How to validate route parameters, or how to replace the native Request class with your own?

Good day.
I have an Account entity that various other entities can refer to. For example, Post. CRUD for Posts looks something like this:
/accounts/{account}/posts/{post}
Accordingly, I check in the controller code whether the Post belongs to the transferred Account or not. If not, I generate an error. This code is repeated from method to method, and I want to put it in a separate validation rule.
However, there is a problem: Laravel does not provide the ability to validate route parameters. StackOverflow recommends overloading the all() method of the Request object, which I did by creating my own App\Http\Request class. However, after that, the DI container fell off: it injects my own Request into the controller methods instead of Lara's native request, but without data inside. Actually, the code of my Request and the controller is under the spoiler.

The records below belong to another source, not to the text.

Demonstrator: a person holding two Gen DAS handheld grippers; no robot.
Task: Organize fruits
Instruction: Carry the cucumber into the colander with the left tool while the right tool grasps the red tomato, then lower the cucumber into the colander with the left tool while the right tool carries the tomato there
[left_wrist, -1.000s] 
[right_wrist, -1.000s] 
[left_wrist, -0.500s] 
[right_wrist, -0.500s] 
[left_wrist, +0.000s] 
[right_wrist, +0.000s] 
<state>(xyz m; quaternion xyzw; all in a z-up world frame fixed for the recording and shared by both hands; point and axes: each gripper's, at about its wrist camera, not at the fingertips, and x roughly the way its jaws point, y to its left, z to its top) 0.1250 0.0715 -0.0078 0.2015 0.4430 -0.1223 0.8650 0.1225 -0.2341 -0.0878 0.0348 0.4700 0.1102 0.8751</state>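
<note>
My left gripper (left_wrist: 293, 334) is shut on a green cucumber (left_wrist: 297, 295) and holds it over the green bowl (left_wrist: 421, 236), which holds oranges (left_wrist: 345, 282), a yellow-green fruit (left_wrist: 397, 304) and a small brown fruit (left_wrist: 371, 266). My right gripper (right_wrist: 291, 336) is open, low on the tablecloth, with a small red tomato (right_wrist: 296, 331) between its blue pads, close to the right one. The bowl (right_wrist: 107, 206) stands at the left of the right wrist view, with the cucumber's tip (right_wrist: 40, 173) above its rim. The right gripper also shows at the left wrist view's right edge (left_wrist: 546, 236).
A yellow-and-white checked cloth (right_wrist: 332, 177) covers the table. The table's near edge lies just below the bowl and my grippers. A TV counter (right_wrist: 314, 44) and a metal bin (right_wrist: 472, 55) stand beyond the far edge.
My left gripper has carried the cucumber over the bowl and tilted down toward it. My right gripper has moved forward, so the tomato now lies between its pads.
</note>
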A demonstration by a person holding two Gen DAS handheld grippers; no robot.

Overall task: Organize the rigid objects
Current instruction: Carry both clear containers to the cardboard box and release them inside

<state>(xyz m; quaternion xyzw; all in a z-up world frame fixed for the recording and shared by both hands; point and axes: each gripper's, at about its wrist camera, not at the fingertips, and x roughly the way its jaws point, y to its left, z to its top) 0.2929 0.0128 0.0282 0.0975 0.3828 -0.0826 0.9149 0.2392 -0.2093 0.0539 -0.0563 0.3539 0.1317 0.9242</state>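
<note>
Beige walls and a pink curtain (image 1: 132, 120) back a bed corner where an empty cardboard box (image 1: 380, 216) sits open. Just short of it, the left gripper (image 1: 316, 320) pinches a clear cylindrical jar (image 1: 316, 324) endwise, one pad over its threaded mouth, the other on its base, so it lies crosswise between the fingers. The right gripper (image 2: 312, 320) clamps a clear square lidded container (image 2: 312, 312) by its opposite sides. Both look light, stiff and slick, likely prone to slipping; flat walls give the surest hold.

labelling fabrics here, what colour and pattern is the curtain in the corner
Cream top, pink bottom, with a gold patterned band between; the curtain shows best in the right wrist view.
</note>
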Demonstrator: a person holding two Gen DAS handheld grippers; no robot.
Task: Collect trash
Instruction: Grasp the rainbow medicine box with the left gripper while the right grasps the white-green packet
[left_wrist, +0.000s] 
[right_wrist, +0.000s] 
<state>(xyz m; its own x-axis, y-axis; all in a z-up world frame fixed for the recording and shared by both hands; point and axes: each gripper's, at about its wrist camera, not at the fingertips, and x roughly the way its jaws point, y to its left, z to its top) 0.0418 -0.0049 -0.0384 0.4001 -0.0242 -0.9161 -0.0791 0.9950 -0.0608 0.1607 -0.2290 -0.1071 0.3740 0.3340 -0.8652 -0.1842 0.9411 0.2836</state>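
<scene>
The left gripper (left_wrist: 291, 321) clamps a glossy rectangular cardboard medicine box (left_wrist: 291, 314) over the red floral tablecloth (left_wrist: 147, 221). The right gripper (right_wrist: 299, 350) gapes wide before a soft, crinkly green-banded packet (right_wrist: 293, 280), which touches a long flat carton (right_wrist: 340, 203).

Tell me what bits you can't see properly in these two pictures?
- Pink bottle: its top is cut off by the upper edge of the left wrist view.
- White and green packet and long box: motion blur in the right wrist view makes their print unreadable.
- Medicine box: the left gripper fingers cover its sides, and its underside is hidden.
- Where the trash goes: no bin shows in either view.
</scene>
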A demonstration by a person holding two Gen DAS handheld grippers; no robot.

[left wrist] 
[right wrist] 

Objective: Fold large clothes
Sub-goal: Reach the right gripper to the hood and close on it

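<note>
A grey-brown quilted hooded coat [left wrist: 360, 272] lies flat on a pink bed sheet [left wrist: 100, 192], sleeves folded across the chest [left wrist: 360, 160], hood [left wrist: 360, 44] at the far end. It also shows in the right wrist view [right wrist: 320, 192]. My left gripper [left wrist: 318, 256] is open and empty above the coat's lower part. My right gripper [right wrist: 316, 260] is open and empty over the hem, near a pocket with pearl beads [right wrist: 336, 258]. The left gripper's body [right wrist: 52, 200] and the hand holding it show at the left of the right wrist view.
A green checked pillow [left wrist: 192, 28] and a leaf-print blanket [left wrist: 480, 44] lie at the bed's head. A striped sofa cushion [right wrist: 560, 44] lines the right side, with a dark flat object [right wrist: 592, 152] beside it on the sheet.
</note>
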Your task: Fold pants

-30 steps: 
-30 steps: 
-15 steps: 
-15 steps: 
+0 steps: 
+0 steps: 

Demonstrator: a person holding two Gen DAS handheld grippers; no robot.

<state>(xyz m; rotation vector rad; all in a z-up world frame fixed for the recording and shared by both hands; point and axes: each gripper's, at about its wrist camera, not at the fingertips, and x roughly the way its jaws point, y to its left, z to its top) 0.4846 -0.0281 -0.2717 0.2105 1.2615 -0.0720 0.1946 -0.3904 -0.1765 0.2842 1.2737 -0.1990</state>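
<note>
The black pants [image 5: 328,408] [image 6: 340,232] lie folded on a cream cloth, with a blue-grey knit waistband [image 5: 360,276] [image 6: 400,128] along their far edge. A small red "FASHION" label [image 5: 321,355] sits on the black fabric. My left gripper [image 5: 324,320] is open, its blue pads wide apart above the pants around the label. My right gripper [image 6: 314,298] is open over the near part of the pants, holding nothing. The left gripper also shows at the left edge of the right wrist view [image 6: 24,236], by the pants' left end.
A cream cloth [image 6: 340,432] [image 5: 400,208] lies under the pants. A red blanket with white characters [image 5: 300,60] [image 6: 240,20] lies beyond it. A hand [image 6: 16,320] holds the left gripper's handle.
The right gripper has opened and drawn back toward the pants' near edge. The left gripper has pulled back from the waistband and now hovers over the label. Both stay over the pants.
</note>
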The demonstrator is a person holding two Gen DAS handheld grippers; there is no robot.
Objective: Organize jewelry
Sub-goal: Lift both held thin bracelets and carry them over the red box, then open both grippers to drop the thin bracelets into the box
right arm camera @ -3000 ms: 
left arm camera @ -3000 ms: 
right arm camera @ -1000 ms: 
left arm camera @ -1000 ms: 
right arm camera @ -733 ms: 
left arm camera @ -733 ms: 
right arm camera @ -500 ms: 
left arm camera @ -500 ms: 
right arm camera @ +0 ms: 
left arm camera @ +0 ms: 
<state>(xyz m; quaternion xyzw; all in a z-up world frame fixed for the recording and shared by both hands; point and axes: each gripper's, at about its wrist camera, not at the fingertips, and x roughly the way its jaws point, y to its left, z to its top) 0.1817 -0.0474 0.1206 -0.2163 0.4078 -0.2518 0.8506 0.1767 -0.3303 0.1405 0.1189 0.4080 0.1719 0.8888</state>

Request and controller code
namespace App\Http;

use Illuminate\Http\Request as NativeRequest;

class Request extends NativeRequest
{
    public function all($keys = null)
    {
        $results = parent::all($keys);
        // тут бы еще подмешивал route->parameters

        return $results;
    }
}

I'm trying to inject my own Request, but it's empty.
use App\Http\Request;

class PostsController extends Controller
{
    public function update(Request $request, int $accountId, int $postId)
    {
        return $request->all(); // пусто, при этом POST есть. все работает, если вернуть нативный реквест
    }
}

How to be? There are two questions, depending on the feasibility of each of them.
1. What is the best way to validate route parameters if you really need to?
2. How can I replace the native Illuminate\Http\Request with my own App\Http\Request so that this class is injected correctly?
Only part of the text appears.